To the Editor:
Scott Parker’s “We’ve Forgotten What College Is For” (The Chronicle Review, March 28) offers a stirring defense of liberal education’s intrinsic worth — of education pursued not for career advancement but for the cultivation of the soul. His voice is elegiac, and his concerns heartfelt: the commodification of college, the instrumentalization of knowledge, and the eclipse of meaning by metrics. And yet, for all its eloquence, Parker’s critique fails to interrogate the deeper cultural, institutional, and philosophical forces that have rendered liberal education so tenuous — and so often hollow — in our time.
Parker yearns for a return to education as “probing the human condition.” So do many of us. But the problem is not simply that we have adopted the “vocabulary of the marketplace”; it is that the modern university, stripped of transcendent reference points and moral seriousness, cannot convincingly defend the intrinsic good of education at all. What Parker treats as a matter of rhetoric — a failure to speak the right language — is in fact a deeper civilizational rupture. And until this rupture is acknowledged, his vision, however noble, remains wistful rather than practicable.
Parker rightly criticizes the transactional view of education — students as consumers, degrees as credentials, professors as service providers. But he blames this cultural shift almost entirely on market logic, as if the university were simply caught in the drift of neoliberal capitalism. This is a half-truth at best.
In reality, what enabled this drift was the abandonment of a shared moral and metaphysical framework that once grounded liberal education. The classical university saw knowledge as ordered toward truth, the soul, and the good. Today’s university treats knowledge as fragmented, provisional, and politically contingent. Without a telos, even the humanities become either empty formalism or ideological advocacy.
Students sense this. They may not articulate it in Parker’s elevated prose, but they recognize the performative hollowness of much that passes for education. Is it any wonder they retreat into careerism? If the university no longer offers moral seriousness or cultural rootedness, then maximizing ROI becomes the only rational path.
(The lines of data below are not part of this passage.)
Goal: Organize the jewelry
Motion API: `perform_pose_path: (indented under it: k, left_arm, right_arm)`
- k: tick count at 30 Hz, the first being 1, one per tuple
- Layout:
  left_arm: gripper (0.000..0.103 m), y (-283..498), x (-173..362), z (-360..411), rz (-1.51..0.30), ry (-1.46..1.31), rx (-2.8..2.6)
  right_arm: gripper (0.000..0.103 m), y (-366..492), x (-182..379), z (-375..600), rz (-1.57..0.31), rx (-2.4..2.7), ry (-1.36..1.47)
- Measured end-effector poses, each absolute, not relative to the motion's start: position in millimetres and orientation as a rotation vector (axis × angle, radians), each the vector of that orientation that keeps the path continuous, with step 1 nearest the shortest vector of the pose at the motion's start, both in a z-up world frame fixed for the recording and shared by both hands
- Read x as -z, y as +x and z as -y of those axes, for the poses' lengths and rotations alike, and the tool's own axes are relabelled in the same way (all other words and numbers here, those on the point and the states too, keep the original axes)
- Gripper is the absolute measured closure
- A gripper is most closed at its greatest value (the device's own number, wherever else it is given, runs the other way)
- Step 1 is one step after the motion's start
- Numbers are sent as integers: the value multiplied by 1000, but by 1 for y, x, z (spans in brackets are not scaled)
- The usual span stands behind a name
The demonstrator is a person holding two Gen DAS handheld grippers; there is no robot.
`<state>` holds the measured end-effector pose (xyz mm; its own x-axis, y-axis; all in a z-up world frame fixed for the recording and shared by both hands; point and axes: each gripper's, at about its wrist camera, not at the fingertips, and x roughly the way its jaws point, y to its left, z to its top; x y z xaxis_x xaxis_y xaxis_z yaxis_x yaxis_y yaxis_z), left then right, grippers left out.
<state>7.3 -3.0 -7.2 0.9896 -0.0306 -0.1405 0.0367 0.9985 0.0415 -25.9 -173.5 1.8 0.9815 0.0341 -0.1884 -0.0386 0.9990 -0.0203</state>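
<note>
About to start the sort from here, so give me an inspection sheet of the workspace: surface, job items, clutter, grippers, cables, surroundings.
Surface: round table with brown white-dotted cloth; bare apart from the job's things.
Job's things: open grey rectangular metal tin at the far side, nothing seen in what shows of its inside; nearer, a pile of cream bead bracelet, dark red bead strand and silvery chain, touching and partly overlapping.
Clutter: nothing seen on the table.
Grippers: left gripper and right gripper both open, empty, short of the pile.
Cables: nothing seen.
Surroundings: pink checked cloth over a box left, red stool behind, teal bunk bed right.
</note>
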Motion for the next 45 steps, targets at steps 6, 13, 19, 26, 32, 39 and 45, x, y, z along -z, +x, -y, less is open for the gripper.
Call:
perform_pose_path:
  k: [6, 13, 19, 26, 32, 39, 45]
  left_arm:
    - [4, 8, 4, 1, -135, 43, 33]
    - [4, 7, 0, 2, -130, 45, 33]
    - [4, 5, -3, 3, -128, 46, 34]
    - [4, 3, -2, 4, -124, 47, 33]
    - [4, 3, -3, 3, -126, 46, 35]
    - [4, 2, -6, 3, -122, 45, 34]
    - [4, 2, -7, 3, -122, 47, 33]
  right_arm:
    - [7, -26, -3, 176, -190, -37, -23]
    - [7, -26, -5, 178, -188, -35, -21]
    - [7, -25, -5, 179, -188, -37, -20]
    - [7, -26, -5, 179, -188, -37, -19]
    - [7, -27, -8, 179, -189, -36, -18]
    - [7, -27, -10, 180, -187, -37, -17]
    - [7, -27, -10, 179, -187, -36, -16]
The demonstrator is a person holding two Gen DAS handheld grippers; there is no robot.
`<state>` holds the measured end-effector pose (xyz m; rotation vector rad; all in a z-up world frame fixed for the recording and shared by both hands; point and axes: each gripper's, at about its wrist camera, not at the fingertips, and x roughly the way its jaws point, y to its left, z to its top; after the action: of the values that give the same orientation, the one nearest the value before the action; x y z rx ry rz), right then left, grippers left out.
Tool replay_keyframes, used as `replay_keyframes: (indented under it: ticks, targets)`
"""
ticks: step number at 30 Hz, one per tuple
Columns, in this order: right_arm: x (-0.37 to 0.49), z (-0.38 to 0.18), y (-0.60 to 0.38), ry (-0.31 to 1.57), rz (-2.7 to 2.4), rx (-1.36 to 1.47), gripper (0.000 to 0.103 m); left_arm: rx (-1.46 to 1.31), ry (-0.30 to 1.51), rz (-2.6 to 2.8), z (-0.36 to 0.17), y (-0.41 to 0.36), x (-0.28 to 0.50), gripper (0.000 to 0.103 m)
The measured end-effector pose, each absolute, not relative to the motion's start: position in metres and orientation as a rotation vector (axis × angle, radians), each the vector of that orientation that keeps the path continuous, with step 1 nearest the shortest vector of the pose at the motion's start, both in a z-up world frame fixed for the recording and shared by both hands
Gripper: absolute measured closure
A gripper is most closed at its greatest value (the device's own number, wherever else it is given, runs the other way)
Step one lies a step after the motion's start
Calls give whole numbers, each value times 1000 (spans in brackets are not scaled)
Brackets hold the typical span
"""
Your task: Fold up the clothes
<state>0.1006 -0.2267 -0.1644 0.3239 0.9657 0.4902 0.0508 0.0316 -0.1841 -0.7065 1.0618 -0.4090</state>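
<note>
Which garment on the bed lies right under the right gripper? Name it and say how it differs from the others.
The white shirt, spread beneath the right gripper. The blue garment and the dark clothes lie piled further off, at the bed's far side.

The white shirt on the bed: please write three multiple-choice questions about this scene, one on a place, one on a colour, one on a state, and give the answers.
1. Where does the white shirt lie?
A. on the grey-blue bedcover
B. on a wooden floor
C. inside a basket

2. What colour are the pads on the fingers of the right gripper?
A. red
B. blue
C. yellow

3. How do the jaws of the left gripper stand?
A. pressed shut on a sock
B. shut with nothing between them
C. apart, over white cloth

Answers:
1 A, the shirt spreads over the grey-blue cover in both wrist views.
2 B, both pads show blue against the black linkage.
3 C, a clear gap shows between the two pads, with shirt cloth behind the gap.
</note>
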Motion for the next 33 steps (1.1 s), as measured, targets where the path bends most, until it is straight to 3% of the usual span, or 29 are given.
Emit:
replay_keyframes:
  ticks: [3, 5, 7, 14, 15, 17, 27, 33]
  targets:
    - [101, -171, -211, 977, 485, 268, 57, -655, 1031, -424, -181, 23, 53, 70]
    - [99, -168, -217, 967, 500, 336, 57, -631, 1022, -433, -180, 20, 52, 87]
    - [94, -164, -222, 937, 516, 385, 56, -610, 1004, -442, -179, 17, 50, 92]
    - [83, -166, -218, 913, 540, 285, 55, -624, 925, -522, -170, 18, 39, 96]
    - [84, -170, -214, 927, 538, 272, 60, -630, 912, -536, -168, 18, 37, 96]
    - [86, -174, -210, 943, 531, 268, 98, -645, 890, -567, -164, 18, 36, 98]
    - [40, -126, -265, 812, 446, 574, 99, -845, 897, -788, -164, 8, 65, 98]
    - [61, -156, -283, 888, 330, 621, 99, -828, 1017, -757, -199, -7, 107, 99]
Parker laments that students are no longer reading Macbeth or Invisible Man. He’s right to mourn the decline of serious reading and sustained thought. But why have these vanished?
The answer lies not in economics, but in a broader cultural deracination. Over the past half-century, the academy has systematically deconstructed its own civilizational inheritance. The Western canon that has much prevailed has been demoted, not because it lacked pedagogical value, but because it was deemed ideologically suspect. Courses that once cultivated moral imagination now interrogate “power structures.” Students have not been taught to admire greatness, but to critique it.
This is not a failure of marketing — it is a failure of cultural stewardship. You cannot ask students to find meaning in literature when you’ve taught them to see meaning itself as a bourgeois illusion.
If we are to recover liberal education, we must first recover the courage to defend the civilizational tradition that underwrites it.
Parker waxes poetic about learning as a kind of play — like piano or soccer, pursued for its own sake. There is a measure of truth here, but the analogy fails precisely where it matters most. Education, unlike sport, is not just about delight. It is about formation. The ancients understood this: Education is not merely for enjoyment, but for virtue.
The university, at its best, disciplines desire, orients the soul, and cultivates prudence. But Parker, for all his paeans to poetry and philosophy, offers no substantive account of what the educated person ought to be. His defense of education as “fun” subtly capitulates to the very subjectivism he wants to resist.
A balanced defense of college requires more: It must assert that certain kinds of formation — moral, civic, even spiritual — are necessary for liberty, responsibility, and flourishing. Otherwise, we are left with aesthetic sentimentalism.
Parker is suspicious of education’s vocational relevance, but in doing so, he misses the point. The question is not whether college should prepare students for work — of course it should. The question is what kind of work, and in service of what vision of the human person.
A conservatively-inflected vision of vocational education would not reduce students to economic units. It would instead affirm work as a domain of moral agency and civic participation. The plumber, the nurse, the engineer — all can embody excellence and serve the common good. What we need is not a rejection of vocational aims, but their integration within a holistic vision of the person as capable, virtuous, and free.
Parker is right that we’ve forgotten what college is for. But the forgetting runs deeper than he admits. We have not merely become economic calculators — we have lost confidence in truth, beauty, and goodness. We have replaced the moral telos of education with ideological critique, and the sacred with the banal.
The way forward is not just to change our language, but to change our institutions. We must restore intellectual diversity, defend the tradition, and recover the moral seriousness that once made the university a true alma mater — a nurturing mother of the soul.
Only then can college again be the citadel it was meant to be — not of frolicking and indoctrination, but of formation and truth.